Oil, uranium, gold and platinum are more sought after than ever today. The search for natural resources is becoming increasingly difficult and prices are soaring. But future growth of the world economy depends on these natural resources -- and some will soon disappear forever.
By Alexander Jung (from Der Spiegel)
Five minutes before he was scheduled to speak, leading geologist Marion King Hubbert was summoned to the phone. His employer was speaking, someone from the headquarters of the Shell corporation.
He was urged not to present his forecast, Hubbert later revealed. But the scientist with his little Clark-Gable-style beard stuck to his guns, as he has often been known to do.
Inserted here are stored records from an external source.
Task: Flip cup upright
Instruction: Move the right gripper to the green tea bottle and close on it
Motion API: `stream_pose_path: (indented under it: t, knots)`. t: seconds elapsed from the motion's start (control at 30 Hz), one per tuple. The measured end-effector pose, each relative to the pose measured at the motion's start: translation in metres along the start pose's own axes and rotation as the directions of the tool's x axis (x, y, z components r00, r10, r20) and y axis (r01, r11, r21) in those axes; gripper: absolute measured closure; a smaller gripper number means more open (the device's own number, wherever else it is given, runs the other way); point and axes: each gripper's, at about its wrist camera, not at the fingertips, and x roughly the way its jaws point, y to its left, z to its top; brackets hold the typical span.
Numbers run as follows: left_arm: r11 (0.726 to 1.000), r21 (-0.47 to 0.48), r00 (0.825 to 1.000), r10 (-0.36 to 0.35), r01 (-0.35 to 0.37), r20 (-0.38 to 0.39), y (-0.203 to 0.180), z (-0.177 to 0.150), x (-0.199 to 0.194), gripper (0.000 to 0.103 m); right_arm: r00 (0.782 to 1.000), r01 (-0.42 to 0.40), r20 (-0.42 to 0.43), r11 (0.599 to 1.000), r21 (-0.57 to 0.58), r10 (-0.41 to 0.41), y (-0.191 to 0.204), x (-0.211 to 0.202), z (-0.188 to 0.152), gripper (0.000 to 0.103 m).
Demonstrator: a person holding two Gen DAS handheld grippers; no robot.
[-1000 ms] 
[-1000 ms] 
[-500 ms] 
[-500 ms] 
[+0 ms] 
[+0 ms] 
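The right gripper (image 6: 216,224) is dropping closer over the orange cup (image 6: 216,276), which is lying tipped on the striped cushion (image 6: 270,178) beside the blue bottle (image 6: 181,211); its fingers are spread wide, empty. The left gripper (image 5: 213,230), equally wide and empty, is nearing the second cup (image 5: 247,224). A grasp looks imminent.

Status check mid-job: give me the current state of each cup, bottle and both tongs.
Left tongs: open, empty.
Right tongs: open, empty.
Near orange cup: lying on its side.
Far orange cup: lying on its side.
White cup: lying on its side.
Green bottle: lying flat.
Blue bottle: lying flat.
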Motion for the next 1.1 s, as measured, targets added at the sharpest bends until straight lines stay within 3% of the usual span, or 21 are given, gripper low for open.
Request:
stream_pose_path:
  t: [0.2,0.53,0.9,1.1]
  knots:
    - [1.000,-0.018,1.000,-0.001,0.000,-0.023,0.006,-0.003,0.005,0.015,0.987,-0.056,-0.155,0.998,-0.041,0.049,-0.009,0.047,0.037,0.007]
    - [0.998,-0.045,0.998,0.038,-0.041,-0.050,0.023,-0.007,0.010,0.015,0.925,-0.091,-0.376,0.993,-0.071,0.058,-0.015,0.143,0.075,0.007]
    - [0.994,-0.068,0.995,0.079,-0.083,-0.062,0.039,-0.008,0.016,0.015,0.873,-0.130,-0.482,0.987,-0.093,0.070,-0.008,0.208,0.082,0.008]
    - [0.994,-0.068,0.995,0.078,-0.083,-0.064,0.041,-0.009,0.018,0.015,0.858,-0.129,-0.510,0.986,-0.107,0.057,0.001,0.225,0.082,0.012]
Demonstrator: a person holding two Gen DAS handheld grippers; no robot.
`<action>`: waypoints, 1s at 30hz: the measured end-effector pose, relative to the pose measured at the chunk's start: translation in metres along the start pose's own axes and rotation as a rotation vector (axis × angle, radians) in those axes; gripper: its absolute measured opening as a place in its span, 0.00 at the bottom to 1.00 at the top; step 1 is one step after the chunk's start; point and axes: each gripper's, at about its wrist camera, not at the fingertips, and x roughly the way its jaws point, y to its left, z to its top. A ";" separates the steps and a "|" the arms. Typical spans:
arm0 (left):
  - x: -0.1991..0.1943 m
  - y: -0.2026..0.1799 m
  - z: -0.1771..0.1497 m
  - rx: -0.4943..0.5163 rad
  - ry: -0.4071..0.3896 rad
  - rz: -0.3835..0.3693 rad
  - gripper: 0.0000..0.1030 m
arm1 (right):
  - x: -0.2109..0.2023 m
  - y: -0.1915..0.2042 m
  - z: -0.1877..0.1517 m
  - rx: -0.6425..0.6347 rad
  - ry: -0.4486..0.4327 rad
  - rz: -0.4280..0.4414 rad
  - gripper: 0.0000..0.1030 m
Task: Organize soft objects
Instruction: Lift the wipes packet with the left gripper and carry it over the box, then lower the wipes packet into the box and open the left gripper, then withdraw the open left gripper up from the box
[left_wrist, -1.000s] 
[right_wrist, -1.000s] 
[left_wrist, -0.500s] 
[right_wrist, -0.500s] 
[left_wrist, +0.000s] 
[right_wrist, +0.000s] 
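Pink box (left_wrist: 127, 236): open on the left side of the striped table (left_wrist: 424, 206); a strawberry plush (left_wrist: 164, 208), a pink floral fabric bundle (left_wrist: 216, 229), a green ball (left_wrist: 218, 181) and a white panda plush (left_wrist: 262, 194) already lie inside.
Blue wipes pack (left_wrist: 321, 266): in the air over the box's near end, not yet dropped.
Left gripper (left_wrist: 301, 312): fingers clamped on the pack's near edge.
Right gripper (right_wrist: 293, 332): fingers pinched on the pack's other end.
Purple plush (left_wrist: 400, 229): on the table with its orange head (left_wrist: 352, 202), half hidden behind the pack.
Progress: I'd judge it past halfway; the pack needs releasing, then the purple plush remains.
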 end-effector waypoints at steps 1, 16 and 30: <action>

When he appeared at the spring 1956 meeting of the American Petroleum Institute in San Antonio, he presented exactly what he had prepared -- a theory as simple as its implications are dramatic.
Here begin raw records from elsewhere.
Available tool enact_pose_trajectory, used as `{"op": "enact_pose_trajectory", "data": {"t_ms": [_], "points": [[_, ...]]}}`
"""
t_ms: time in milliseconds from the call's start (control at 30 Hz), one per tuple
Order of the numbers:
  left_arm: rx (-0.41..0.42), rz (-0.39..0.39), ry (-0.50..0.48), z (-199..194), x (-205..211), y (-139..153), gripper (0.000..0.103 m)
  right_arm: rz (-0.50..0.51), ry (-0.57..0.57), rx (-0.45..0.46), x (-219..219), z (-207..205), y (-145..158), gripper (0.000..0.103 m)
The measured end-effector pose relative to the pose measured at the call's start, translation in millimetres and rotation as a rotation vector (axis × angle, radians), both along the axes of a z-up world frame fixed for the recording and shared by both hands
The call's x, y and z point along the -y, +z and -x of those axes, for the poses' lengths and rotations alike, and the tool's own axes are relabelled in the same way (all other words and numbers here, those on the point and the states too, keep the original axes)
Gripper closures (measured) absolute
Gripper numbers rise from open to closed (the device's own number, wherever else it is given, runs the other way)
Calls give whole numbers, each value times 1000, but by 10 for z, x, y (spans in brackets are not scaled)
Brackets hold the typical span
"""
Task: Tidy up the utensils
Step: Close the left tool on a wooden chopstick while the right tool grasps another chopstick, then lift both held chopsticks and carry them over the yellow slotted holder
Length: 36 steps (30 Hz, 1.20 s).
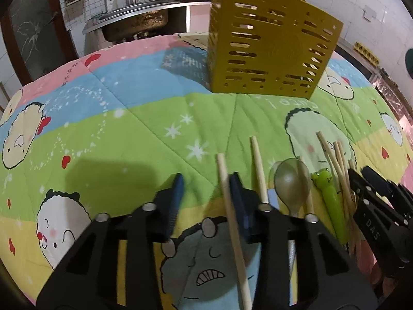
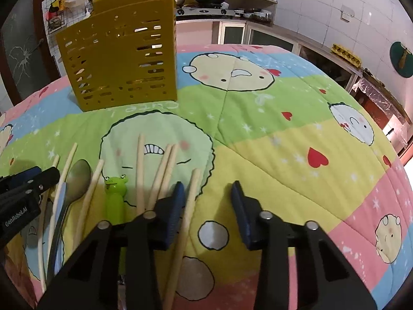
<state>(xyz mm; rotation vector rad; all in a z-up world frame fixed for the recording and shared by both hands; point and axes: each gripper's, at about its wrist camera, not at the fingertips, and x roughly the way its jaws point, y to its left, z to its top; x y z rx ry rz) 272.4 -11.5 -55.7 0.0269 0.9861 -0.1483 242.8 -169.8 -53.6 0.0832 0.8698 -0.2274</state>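
A yellow slotted utensil holder stands upright at the far side of the cartoon quilt; it also shows in the right wrist view. Several wooden chopsticks, a metal spoon and a green frog-topped utensil lie in a row near the front. My left gripper is open, with one chopstick lying just inside its right finger. My right gripper is open, with a chopstick beside its left finger. The spoon and frog utensil lie between the two grippers.
The quilt covers the whole table. A kitchen counter with sink, stove and pots stands behind. In the left wrist view the right gripper shows at the right edge; in the right wrist view the left gripper shows at the left edge.
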Motion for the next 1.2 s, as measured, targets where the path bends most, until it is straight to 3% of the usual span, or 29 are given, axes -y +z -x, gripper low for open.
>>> {"op": "enact_pose_trajectory", "data": {"t_ms": [200,567,967,1200], "points": [[-11,-15,-6,-14,63,-8,85,4,6,-1,-56,-29,11,89],[-49,38,22,-133,3,-15,93,-16,36,-14,-9,-135,4,93],[-12,42,58,-153,29,15,99,-96,92,0,167,-180,134,97],[65,82,77,-87,-22,282,99,-153,98,54,391,-138,330,97]]}}
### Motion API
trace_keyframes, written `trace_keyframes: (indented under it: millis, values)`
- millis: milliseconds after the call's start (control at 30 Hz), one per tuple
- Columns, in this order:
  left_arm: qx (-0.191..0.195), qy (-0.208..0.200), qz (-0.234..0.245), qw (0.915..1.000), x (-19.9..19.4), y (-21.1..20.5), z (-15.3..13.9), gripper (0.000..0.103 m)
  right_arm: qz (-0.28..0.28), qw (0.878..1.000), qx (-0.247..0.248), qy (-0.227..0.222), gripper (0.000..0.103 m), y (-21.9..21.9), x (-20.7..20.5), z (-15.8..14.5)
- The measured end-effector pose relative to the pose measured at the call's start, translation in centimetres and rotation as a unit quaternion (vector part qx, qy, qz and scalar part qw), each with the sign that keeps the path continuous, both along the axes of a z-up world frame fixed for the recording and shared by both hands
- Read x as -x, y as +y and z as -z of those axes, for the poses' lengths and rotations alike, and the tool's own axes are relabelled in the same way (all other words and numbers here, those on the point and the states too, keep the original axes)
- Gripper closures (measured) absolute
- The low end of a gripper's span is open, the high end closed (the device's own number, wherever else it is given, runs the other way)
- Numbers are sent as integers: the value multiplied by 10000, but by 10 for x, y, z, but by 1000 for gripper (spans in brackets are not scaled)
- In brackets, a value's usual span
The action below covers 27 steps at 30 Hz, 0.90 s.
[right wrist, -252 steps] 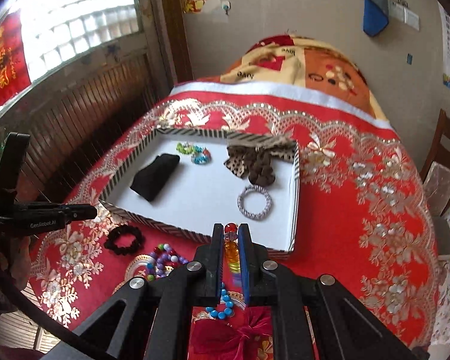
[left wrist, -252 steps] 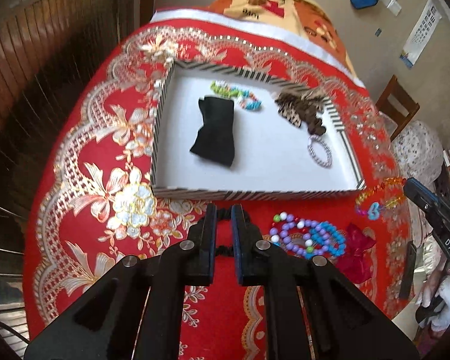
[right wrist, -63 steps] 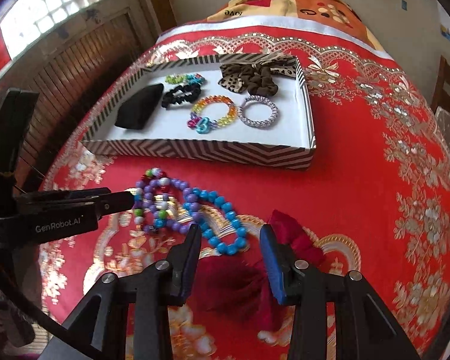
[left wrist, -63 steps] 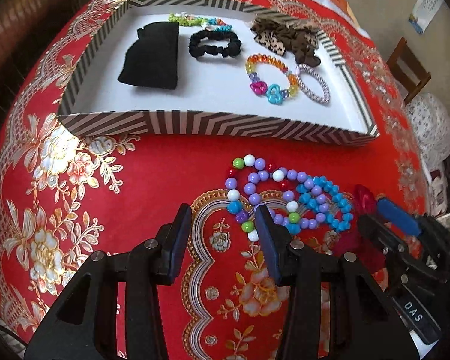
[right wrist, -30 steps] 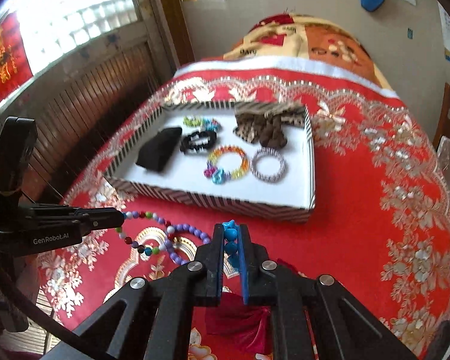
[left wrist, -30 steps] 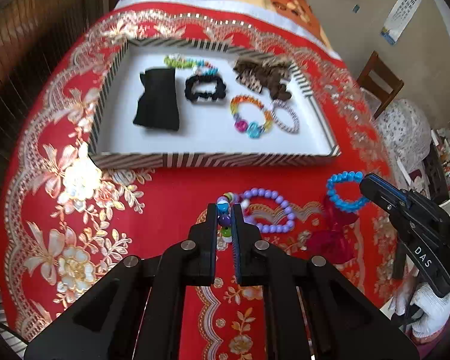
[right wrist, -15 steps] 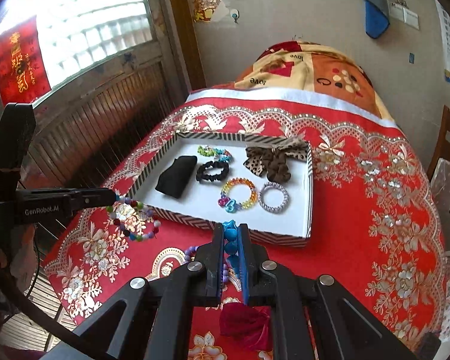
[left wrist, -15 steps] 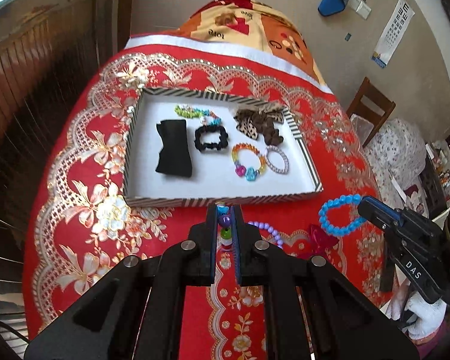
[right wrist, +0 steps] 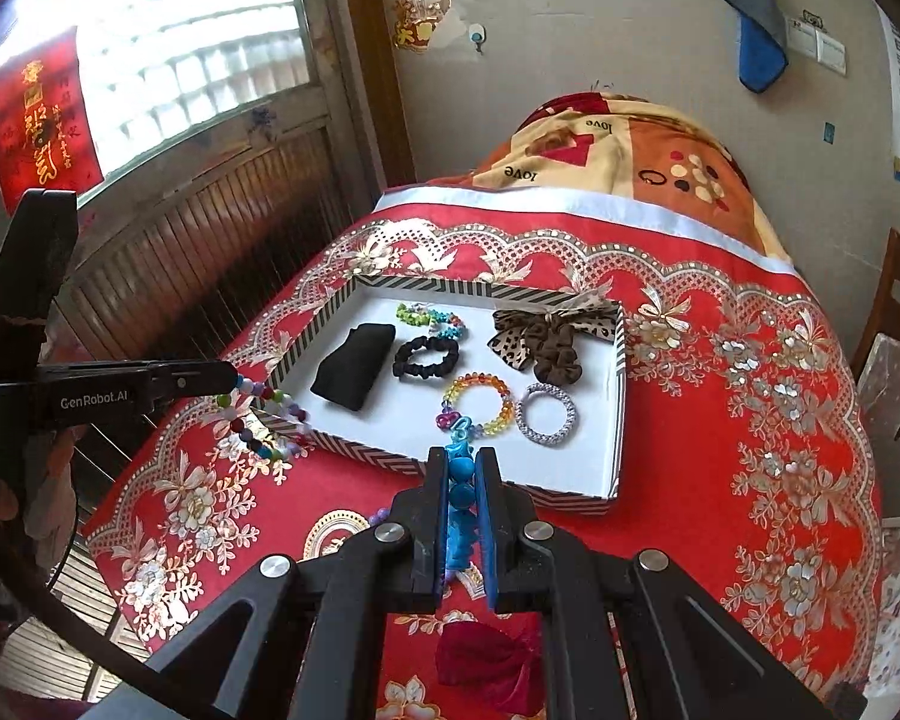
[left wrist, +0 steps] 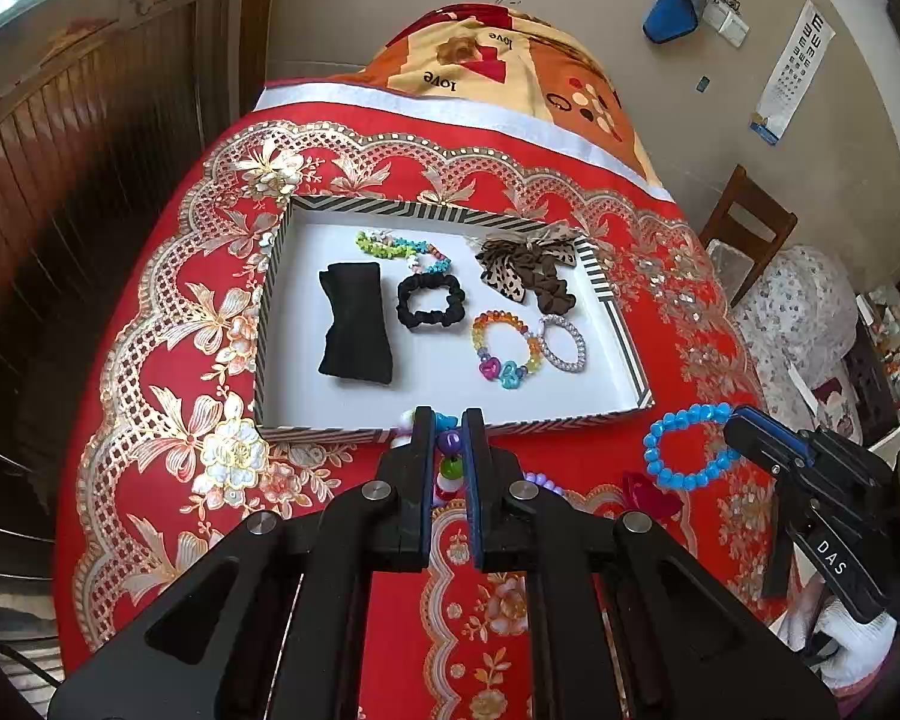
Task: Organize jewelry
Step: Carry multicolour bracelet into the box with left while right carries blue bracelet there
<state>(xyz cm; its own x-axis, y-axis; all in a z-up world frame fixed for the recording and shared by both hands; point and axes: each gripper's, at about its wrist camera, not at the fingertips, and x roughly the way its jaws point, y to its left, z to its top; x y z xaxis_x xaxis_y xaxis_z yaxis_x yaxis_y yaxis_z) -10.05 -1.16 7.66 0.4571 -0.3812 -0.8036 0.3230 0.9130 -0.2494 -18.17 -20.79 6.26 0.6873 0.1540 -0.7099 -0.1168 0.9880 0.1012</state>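
A striped-rim white tray [left wrist: 627,354] [right wrist: 619,420] holds a black pouch [left wrist: 354,323], a black scrunchie [left wrist: 431,300], a rainbow bead bracelet [left wrist: 504,345], a silver bracelet [left wrist: 563,343], a green-blue bracelet [left wrist: 399,247] and a leopard bow [left wrist: 525,269]. My left gripper [left wrist: 449,432] is shut on a multicoloured bead bracelet [right wrist: 258,420] and holds it above the tray's near-left corner. My right gripper [right wrist: 462,468] is shut on a blue bead bracelet [left wrist: 681,447], held in the air before the tray's front edge.
A purple bead bracelet [left wrist: 537,479] and a dark red bow [right wrist: 489,657] lie on the red cloth [right wrist: 750,420] in front of the tray. A wooden chair [left wrist: 747,228] stands at the right; a wooden wall [right wrist: 198,264] is at the left.
Both grippers, each shut on its bracelet, have risen and moved toward the tray. The multicoloured bracelet now hangs over the tray's near-left corner.
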Motion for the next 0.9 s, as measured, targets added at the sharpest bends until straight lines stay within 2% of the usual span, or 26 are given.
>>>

Hubbert claimed that the exploitation of oil resources always follows the pattern of a bell curve: first it rises, then it flattens out, and finally it declines -- irreversibly. According to his calculations, the United States would soon reach the peak of the curve -- around about 1970, according to his estimate.
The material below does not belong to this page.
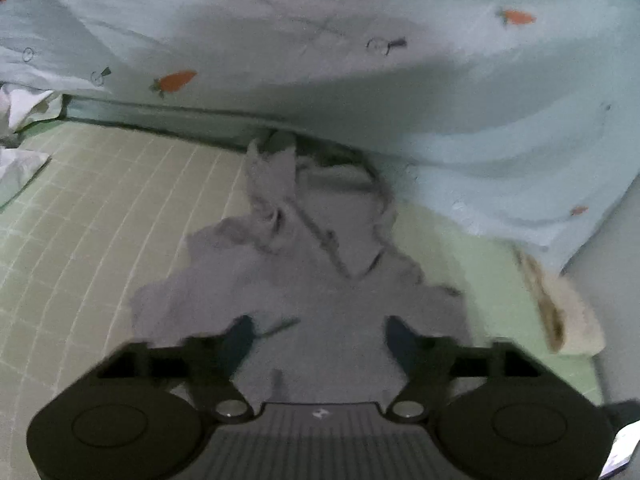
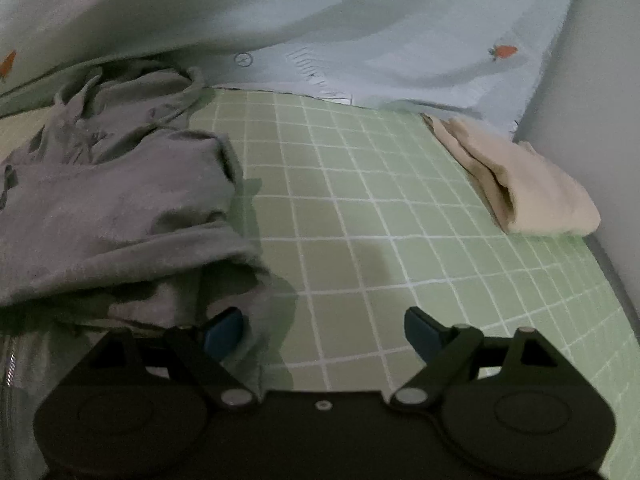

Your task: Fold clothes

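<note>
Grey hoodie [image 1: 304,304] spread on green grid mat [image 1: 100,240], mid-frame in left wrist view, directly beyond left gripper [image 1: 320,332]; jaws wide, nothing between. Right gripper [image 2: 324,330] wide, empty, hoodie bunched at frame left. Folded beige cloth [image 2: 532,188] right. Carrot-print sheet [image 2: 400,32] across top.

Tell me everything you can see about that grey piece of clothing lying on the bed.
The grey hoodie looks like soft, matte jersey. It lies crumpled and unfolded on the green checked sheet, its hood and drawstring toward the pale blue carrot-print quilt. A zipper shows at one edge. A bunched sleeve lies by the right hand-held gripper, whose jaws are open, gripping nothing.
</note>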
His prediction could hardly have been more accurate: In fact, it was in 1971 that the US's oil extraction reached its maximum level. Ever since then, oil production in the US has declined.
Hubbert's curve was discovered exactly 50 years ago and is still considered part of the basic knowledge of every geologist. The rise and fall of the curve presents a scientifically precise description of something everyone knows, just as everyone wants to deny it. Petroleum is a finite resource. The supply shrinks every day, every hour, every minute. Once the supply is used up, it's gone for good.
Other important energy sources -- natural gas, coal and uranium -- are subject to the same relentless process. They are constantly consumed, but never replaced.
The supply of metals and minerals isn't unlimited either, just as it isn't replaceable. Iron ore doesn't reproduce itself, and neither does gold -- none of these resources replace themselves. But how many people really think about how unique these resources are?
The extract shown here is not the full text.